The sighting, by the wife of Ian Rankin, creator of Detective Inspector John Rebus, has sparked talk among the city’s crime writers that she is planning to apply her populist talent to create the definitive Scottish crime novel.
Rowling, they say, is entering a genre dominated by some of Scotland’s greatest storytellers from Arthur Conan Doyle and Robert Louis Stevenson to modern bestselling writers including Rankin, Alexander McCall Smith, Iain Banks and Val McDermid.
Speaking to a reporter at the Edinburgh book festival, Rankin told how his wife Miranda had seen Rowling “scribbling away in a cafe recently”.
“My wife spotted her writing her Edinburgh criminal detective novel,” he said. He declined to elaborate on how he knew about Rowling’s new direction, but conceded he had not discussed it personally with her. He added: “It is great that she has not abandoned writing or Edinburgh cafes.”
It was in Nicholson’s Cafe and the Elephant House, in Edinburgh, where as a hard-up single mother, she famously penned her first Harry Potter novel in the early 1990s.
Last month Rowling published Harry Potter and the Deathly Hallows, the seventh and final volume of the series which has helped propel her into the country’s super-rich with a fortune of £545m. She has been characteristically coy about what she planned to do after the series finished. She complained about being typecast as a children’s author and expressed a desire to move into adult fiction.
She offered fans a hint of a change in direction, saying on her website that she wanted to write something “completely different”, adding: “I can take my time. And the idea of just wandering off to a cafe with a notebook and writing and seeing where that takes me for a while is just bliss.”
Edinburgh is a favoured setting for crime writers because its cobbled, twisting wynds and dark, gothic buildings are an ideal setting for murder and intrigue. It has a history steeped in the macabre with infamous residents such as Burke and Hare, the 19th-century grave-robbers who inspired the pen of Stevenson.
Rankin, who lives close to Rowling in the Merchiston area of the city - which is also home to McCall Smith - said her experience of writing fantasy adventure would help with crime fiction. “Her process is classic crime writing - the set-up, the red herrings, the characters who change as they are revealed, the twists and turns, and finally the big lineup at the end.”
He said it was ironic that her decision to take up crime writing coincided with the final volume of his Rebus series which had dominated the past 20 years of his life.
“It is a chronological coincidence that JK Rowling had planned seven books and the way they were published meant this was the last year.
“I envisaged Rebus having a natural lifespan. He was 40 in 1987 so obviously he is 60 in 2007. And when I learnt that in the police in Scotland, 60 is the retirement age, I thought, ‘Well he has to go’. Those two things came together without either of us really thinking about it too much.”

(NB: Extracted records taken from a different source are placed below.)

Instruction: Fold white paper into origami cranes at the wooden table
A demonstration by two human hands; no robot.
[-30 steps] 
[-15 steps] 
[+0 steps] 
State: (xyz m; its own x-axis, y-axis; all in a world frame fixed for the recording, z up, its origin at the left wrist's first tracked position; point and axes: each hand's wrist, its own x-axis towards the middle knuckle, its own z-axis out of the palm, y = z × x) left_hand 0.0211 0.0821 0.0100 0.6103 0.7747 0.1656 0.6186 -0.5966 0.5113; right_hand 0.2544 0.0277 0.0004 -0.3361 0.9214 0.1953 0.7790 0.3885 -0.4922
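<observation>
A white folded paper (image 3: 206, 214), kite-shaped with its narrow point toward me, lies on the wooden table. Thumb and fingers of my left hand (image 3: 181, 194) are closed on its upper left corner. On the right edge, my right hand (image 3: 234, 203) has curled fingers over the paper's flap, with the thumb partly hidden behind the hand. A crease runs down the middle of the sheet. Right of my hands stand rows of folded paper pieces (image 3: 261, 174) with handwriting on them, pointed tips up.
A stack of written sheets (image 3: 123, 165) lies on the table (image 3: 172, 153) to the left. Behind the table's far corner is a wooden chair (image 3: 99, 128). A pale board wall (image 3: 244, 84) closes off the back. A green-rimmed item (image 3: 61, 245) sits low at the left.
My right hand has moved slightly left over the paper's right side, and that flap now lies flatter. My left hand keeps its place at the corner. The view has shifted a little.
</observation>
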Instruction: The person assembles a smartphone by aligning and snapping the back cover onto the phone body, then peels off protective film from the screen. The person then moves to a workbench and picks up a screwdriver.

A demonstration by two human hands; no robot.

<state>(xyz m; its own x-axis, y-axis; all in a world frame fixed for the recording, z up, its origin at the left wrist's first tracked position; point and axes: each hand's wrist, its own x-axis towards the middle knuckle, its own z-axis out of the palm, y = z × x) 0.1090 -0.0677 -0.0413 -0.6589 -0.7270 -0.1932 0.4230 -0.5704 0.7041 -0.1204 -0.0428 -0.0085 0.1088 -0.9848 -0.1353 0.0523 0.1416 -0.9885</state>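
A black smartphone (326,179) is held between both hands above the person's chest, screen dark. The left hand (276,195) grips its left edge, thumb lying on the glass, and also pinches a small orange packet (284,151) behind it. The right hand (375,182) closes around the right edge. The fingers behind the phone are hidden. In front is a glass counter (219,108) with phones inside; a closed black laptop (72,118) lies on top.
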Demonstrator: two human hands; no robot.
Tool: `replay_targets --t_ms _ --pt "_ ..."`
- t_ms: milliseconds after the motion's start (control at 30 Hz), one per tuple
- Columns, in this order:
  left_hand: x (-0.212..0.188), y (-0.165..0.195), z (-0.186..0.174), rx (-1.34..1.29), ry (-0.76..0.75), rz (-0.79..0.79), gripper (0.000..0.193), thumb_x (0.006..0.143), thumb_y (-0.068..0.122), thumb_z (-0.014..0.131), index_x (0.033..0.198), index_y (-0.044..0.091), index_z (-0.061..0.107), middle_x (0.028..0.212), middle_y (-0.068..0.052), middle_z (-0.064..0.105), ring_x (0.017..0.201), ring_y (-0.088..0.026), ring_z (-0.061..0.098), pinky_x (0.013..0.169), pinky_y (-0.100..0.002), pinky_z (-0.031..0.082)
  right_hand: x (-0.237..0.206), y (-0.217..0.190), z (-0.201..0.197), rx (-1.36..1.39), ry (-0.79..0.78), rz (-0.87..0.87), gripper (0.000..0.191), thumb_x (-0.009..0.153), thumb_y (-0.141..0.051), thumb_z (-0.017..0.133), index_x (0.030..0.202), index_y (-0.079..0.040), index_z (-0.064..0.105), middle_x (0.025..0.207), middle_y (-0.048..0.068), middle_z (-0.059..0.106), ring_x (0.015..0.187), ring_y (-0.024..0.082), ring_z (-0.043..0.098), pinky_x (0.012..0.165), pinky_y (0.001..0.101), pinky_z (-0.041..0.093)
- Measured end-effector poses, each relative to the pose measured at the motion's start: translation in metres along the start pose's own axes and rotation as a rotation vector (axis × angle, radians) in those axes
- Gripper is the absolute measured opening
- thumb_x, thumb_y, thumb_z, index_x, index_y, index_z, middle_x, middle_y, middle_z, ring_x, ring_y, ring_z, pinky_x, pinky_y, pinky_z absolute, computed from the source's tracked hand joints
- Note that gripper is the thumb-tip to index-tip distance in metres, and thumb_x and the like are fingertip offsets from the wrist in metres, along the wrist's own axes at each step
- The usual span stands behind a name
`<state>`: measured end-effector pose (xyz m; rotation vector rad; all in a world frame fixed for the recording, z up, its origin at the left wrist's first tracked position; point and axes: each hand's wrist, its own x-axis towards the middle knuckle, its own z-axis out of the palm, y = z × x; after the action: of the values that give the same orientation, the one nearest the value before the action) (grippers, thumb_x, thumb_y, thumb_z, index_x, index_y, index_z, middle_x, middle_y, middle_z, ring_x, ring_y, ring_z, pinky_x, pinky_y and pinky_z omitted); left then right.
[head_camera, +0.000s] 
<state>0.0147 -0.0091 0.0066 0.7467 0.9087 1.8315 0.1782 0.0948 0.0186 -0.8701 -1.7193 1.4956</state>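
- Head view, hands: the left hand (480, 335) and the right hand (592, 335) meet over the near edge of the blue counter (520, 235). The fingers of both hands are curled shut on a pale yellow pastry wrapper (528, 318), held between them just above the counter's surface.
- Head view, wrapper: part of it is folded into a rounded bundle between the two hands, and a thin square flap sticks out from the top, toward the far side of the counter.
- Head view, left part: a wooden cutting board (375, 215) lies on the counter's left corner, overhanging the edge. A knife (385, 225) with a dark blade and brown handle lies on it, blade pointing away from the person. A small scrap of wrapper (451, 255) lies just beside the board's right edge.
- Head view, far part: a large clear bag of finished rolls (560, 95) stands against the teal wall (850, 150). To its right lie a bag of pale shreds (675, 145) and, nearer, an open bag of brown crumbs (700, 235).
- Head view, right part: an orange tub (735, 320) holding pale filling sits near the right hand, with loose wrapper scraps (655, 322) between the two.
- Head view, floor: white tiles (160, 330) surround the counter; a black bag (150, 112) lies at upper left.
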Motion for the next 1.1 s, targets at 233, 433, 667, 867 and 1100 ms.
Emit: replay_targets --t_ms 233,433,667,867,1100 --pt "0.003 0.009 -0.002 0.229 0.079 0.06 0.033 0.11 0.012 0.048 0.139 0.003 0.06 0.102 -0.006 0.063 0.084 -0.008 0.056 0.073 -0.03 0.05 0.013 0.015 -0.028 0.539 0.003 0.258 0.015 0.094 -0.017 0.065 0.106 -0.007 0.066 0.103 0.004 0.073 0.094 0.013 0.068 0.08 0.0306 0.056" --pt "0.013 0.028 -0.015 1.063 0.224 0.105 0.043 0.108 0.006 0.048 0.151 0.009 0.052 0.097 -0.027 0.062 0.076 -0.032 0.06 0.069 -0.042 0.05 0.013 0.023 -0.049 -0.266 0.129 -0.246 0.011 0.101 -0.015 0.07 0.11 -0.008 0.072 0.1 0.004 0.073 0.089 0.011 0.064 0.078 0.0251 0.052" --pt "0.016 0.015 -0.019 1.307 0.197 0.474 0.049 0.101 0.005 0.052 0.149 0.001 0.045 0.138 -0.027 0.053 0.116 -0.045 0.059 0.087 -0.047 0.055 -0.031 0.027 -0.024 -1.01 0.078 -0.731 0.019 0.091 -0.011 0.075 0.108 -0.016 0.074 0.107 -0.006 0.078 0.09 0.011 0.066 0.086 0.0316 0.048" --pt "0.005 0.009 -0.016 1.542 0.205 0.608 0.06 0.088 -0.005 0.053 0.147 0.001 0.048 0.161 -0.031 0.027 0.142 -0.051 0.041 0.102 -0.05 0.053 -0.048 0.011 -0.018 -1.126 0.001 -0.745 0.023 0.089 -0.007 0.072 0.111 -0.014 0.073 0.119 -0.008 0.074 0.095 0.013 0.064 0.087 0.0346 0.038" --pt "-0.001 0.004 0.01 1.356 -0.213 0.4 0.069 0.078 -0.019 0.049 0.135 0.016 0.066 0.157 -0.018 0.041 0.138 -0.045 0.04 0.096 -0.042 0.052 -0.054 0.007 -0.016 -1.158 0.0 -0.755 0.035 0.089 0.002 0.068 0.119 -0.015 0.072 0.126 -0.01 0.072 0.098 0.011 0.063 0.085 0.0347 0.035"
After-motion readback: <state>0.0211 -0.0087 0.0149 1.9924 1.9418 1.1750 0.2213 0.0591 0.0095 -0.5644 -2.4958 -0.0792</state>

PD James, 87, creator of the Adam Dalgleish mysteries, said she saw no reason why Rowling should not become a successful crime writer. “She certainly has all the skills,” James said. “She is immensely popular with adults and children. She has done a great service to literature by encouraging children to read on that scale. It is a huge achievement to get children queuing for books in the numbers they do.”
Christopher Little, Rowling’s literary agent, refused to comment. A spokeswoman for the author said: “We do not have a definite plan of what her next project is yet.”